How about Nikki Haley in South Carolina? Yep, now there’s a budget surplus. Is she a “Tea Party darling” too, BBC? Wake me up when they acknowledge her accomplishment. Same goes for Mitch Daniels in Indiana.

So there you have some reality, some context in which to understand the national debate on the debt crisis. Real solutions, real results, all the opposite of the BBC’s propaganda. Did any of these Governors send out the attack dogs like the President has? Did any of these Governors demonize their opponents the way the President has? No, for they are leaders, not mere instigators, and what’s more, have actual plans and sound policies, not just speeches and rhetoric.

This is the reality at the state level, and thank goodness the Founding Fathers had the wisdom to enshrine the level of state autonomy that they did.

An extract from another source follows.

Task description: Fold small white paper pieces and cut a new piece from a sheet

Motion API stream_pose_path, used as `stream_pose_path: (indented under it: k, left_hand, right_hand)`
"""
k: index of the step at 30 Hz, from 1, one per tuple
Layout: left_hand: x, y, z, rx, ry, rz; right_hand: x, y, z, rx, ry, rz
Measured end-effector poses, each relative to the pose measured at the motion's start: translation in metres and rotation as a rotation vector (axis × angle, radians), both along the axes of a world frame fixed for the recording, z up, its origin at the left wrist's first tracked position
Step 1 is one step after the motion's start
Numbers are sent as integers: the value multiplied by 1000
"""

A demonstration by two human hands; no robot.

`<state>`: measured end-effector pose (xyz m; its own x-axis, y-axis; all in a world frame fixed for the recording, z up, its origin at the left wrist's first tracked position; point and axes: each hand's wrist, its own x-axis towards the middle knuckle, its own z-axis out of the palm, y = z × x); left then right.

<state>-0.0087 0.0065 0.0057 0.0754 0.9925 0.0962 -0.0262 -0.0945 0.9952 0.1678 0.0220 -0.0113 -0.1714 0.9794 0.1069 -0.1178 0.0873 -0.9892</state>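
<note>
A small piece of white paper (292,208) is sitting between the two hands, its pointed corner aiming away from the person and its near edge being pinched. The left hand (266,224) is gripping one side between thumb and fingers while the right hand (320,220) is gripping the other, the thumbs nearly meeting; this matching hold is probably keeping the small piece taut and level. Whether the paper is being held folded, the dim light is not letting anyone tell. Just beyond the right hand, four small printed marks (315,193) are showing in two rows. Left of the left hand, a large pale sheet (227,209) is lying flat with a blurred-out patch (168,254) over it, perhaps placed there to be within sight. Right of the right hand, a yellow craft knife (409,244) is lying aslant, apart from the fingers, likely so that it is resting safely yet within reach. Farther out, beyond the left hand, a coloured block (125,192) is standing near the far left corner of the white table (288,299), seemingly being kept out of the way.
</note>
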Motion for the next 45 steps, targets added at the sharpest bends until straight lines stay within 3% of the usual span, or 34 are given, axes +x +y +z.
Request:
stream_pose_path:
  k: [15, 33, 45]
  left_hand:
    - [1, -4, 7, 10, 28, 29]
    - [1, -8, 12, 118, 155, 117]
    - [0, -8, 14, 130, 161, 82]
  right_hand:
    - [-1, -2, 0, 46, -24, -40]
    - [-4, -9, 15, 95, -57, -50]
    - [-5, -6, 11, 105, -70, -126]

Too bad the BBC censors news of things that don’t fit their ideological agenda, while telling you the opposite is the only way to save the country.

Who’s being intransigent again, BBC?

BBC Busted For Narrative BS – From ‘Media Myth Alert’

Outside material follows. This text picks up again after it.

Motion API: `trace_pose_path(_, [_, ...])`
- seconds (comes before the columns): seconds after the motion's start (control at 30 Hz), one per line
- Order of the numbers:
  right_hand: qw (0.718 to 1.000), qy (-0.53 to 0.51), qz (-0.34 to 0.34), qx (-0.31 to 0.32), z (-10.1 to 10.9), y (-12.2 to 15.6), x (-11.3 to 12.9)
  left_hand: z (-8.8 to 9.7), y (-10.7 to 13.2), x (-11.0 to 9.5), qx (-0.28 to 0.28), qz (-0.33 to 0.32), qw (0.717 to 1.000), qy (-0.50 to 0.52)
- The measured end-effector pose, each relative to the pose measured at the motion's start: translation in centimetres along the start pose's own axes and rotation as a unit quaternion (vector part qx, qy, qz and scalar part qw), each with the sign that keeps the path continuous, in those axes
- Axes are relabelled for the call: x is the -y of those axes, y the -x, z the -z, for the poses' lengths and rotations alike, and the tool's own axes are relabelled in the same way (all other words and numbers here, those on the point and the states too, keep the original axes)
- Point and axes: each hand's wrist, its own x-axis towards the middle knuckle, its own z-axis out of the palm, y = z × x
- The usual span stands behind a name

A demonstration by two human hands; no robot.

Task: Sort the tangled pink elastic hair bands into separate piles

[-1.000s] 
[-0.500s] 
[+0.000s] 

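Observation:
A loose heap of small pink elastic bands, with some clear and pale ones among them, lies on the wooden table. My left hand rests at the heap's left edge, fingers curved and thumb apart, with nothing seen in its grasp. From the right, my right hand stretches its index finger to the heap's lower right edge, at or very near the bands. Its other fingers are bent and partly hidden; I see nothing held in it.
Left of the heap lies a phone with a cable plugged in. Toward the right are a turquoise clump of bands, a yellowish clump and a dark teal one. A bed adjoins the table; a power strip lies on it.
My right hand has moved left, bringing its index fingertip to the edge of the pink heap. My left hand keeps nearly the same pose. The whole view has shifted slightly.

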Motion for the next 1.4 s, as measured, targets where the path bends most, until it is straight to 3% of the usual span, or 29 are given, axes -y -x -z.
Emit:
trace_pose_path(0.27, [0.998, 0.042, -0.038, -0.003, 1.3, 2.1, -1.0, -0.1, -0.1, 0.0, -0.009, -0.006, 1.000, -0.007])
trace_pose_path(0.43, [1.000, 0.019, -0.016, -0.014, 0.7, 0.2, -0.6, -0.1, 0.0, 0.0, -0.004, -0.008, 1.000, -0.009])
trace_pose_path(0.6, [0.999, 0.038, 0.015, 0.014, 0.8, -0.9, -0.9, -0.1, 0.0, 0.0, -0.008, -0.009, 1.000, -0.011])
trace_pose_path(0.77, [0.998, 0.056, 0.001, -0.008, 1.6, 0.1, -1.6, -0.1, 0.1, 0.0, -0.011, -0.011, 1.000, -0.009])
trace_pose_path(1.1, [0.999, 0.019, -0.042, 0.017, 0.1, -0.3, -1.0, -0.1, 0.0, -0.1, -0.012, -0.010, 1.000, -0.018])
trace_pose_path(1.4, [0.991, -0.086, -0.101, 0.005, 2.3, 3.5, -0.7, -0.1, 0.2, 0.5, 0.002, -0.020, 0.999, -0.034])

W. Joseph Campbell, proprietor of the Media Myth Alert blog has busted the BBC for the same kind of Narrative-supporting BS we often call them on. It’s worth featuring here.

BBC calls Hearst vow apocryphal, quotes it anyway

Apocryphal but still quotable.

That’s how Britain’s venerable broadcaster, the BBC, treated the mythical anecdote about media titan William Randolph Hearst and his purported vow to “furnish the war” with Spain in the late 19th century.

In an article posted online yesterday, the BBC described Hearst as the “definitive [news] baron” and declared:

“He’s credited with the invention of tabloid journalism in the 1890s when his New York Journal began a bitter circulation war with Joseph Pulitzer’s New York World. He also had a reputation as a warmonger.

“‘You furnish the pictures and I’ll furnish the war,’ goes an apocryphal instruction he was supposed to have sent in a telegram to an illustrator in Havana.”

That’s right, the line is apocryphal. What, then, is the point in using it? As a none-too-clever, back-handed way of buttressing the dubious notion that Hearst and his newspapers were capable of fomenting a war?

That’s sloppy journalism from a leading international news organization.

As they say, read the whole thing.

Someone at BBC News Online instructed Peter Jackson and Tom de Castella to whip up a piece that would give everyone the idea that nasty Uncle Rupert might be responsible for the wars in Iraq and Afghanistan. And they used an apocryphal quote to help create that context of a press baron “known” to have instigated war, knowing full well that’s what they were doing.

“Apocryphal but still quotable” = “Fake, but accurate

The Beeboids are that arrogant. Journalistic standards? Yawn, it’s for the ankle-biters. If it’s for a just cause, anything goes. They have their agenda, and they know they can get away with it.